-------- COLLECTED MATERIAL --------

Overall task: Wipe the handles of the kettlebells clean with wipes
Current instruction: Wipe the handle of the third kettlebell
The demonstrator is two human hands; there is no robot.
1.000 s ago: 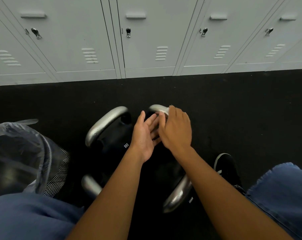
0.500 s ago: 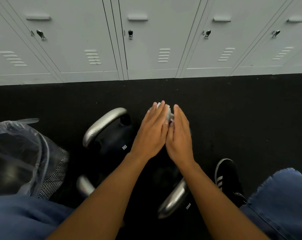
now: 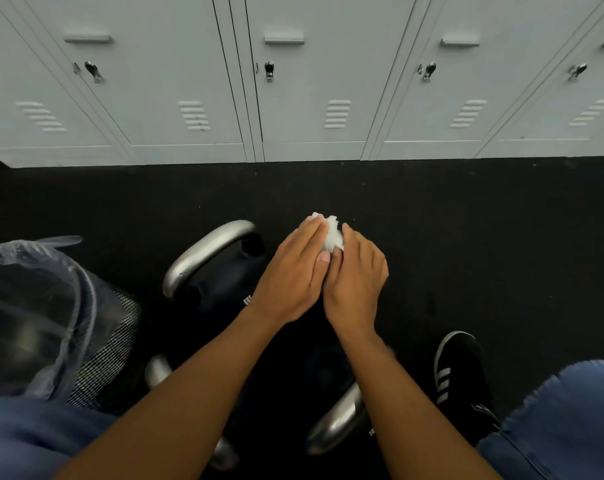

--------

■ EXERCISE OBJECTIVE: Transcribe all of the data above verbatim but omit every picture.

■ RESULT FOR THIS TASK:
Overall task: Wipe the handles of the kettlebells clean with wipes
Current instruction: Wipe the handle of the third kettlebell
The demonstrator is two human hands; there is no robot.
1.000 s ago: 
0.500 s ago: 
now: 

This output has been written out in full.